Lines 114 to 120 in 339d78c
In the case that a new call has taken up the map of another cell in a previous prepare_distribcell
invocation, this line will skip recalculation of the offset table entries for that map, leaving stale and incorrect values in place. As a result, cells will compute incorrect instance values.

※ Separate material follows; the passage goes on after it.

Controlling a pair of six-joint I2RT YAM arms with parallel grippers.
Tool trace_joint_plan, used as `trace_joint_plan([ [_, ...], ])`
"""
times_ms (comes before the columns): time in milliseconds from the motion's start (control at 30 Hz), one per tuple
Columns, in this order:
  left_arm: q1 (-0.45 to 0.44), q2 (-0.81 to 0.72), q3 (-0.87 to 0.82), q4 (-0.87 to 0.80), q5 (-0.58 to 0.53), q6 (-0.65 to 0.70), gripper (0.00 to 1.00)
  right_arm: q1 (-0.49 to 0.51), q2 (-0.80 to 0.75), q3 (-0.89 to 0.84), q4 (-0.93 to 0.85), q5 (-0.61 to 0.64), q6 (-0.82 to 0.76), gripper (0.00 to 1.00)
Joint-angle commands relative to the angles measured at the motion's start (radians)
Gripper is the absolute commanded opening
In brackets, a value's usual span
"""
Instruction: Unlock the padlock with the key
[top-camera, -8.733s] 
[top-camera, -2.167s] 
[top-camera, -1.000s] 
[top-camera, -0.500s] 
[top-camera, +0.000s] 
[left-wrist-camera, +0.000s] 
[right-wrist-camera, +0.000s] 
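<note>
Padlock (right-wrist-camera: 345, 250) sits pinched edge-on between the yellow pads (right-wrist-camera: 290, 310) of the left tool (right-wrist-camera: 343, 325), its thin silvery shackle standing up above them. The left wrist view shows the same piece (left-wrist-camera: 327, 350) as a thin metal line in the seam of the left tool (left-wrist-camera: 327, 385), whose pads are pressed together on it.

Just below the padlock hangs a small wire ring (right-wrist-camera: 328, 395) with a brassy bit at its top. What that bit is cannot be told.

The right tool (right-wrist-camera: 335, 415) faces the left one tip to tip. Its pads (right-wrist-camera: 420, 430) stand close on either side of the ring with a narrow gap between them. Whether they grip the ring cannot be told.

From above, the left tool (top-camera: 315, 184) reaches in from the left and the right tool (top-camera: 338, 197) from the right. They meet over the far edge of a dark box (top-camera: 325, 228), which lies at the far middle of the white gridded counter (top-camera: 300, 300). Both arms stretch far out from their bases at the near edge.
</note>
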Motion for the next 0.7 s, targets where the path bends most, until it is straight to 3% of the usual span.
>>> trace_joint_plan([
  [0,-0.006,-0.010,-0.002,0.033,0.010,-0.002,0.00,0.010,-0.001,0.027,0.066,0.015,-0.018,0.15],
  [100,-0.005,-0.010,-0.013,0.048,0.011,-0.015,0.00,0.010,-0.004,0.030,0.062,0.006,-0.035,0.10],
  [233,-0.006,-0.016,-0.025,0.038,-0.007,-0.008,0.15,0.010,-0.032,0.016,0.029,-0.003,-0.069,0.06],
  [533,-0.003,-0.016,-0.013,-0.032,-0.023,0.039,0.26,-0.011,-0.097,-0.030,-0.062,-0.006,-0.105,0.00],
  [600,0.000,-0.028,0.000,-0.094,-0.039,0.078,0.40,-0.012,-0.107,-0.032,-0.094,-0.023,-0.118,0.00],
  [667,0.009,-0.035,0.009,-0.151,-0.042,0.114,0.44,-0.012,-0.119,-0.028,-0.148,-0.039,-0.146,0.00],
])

Oddly enough, this wasn't a problem for the HexLattice
until #2921. The value being checked in the memoization block above would always discover a C_NONE
value by nature of checking one of the intentionally empty entries in the offset table and these values were always recomputed, resulting in the correct cell instance values.
Steps to Reproduce
Here is a relatively simple model file and a simple C++ program that queries the cell and instance at a particular location for Cell 9. The invalid offset table results in an instance value of 3 at this location when it should be 0 as the universe it's part of is only applied once in the lattice.

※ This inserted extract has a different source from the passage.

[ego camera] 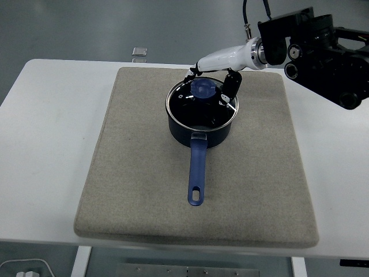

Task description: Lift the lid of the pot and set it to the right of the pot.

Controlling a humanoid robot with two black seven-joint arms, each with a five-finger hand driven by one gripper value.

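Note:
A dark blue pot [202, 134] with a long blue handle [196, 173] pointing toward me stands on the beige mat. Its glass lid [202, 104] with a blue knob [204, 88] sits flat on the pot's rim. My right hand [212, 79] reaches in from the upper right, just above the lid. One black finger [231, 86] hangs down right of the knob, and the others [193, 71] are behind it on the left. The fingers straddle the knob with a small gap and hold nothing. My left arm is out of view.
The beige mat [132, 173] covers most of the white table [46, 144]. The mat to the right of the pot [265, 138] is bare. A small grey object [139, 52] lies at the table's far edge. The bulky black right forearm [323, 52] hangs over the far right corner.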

<?xml version='1.0' encoding='UTF-8'?>
<geometry>
<cell id="1" material="1" universe="1"/>
<cell id="2" material="5" region="2" universe="4"/>
<cell fill="2" id="3" region="-1" universe="3"/>
<cell id="4" material="5" region="1" universe="3"/>
<cell id="5" material="7" region="-2" universe="4"/>
<cell id="6" material="5" region="2" universe="6"/>
<cell fill="2" id="7" region="-1" universe="5"/>
<cell id="8" material="5" region="1" universe="5"/>
<cell id="9" material="7" region="-2" universe="6"/>
<cell id="10" material="5" region="2" universe="8"/>
<cell fill="2" id="11" region="-1" universe="7"/>
<cell id="12" material="5" region="1" universe="7"/>
<cell id="13" material="7" region="-2" universe="8"/>
<cell fill="9" id="14" region="-3 4 -5 -8 6 7 9 -12" universe="10"/>
<hex_lattice id="2" n_rings="2">
<pitch>1.8800000000000001</pitch>
<center>0.0 0.0</center>
<universes>
1
1 1
1
1 1
1</universes>
</hex_lattice>
<hex_lattice id="9" n_axial="3" n_rings="2" name="Unit cell lattice" orientation="x">
<pitch>1.8800000000000001 1.6666666666666667</pitch>
<center>0.0 0.0 2.5</center>
<universes>
3 3
3 4 3
3 3
5 5
5 6 5
5 5
7 7
7 8 7
7 7</universes>
</hex_lattice>
<surface coeffs="0.0 0.0 0.635" id="1" type="z-cylinder"/>
<surface coeffs="0.0 0.0 0.8" id="2" type="z-cylinder"/>
<surface boundary="periodic" coeffs="1.6281277591147447" id="3" periodic_surface_id="4" type="y-plane"/>
<surface boundary="periodic" coeffs="-1.6281277591147447" id="4" periodic_surface_id="3" type="y-plane"/>
<surface boundary="periodic" coeffs="1.7320508075688772 1.0 0.0 3.2562555182294894" id="5" periodic_surface_id="7" type="plane"/>
<surface boundary="periodic" coeffs="-1.7320508075688772 1.0 0.0 -3.2562555182294894" id="6" periodic_surface_id="8" type="plane"/>
<surface boundary="periodic" coeffs="1.7320508075688772 1.0 0.0 -3.2562555182294894" id="7" periodic_surface_id="5" type="plane"/>
<surface boundary="periodic" coeffs="-1.7320508075688772 1.0 0.0 3.2562555182294894" id="8" periodic_surface_id="6" type="plane"/>
<surface boundary="vacuum" coeffs="0.0" id="9" type="z-plane"/>
<surface boundary="vacuum" coeffs="5.0" id="12" type="z-plane"/>
</geometry>
#include "openmc/capi.h"
#include "openmc/cell.h"
#include "openmc/geometry.h"
#include "openmc/geometry_aux.h"
#include "openmc/particle.h"
int main(int argc, char** argv) {
openmc_init(argc, argv, nullptr);
openmc::Particle p;
p.r() = {-0.11266409, -0.0346915, 2.5};
p.u() = {0, 0, 1};
std::vector<int32_t> cells = {9, 12, 11, 10, 5, 8, 7, 6, 1, 4, 3, 2};
openmc::prepare_distribcell(&cells);
openmc::exhaustive_find_cell(p);
int32_t level = 1;
auto cell_index = p.coord(level).cell;
auto cell_instance = openmc::cell_instance_at_level(p, level);
std::cout << "Cell: " << openmc::model::cells[cell_index]->id_ << " (index " << cell_index << "), Instance: " << cell_instance << std::endl;
openmc_finalize();
return 0;
}
I should note that a simple fix for this is a one-liner to reset the values of the table when it's resized. I'll submit it in a bit.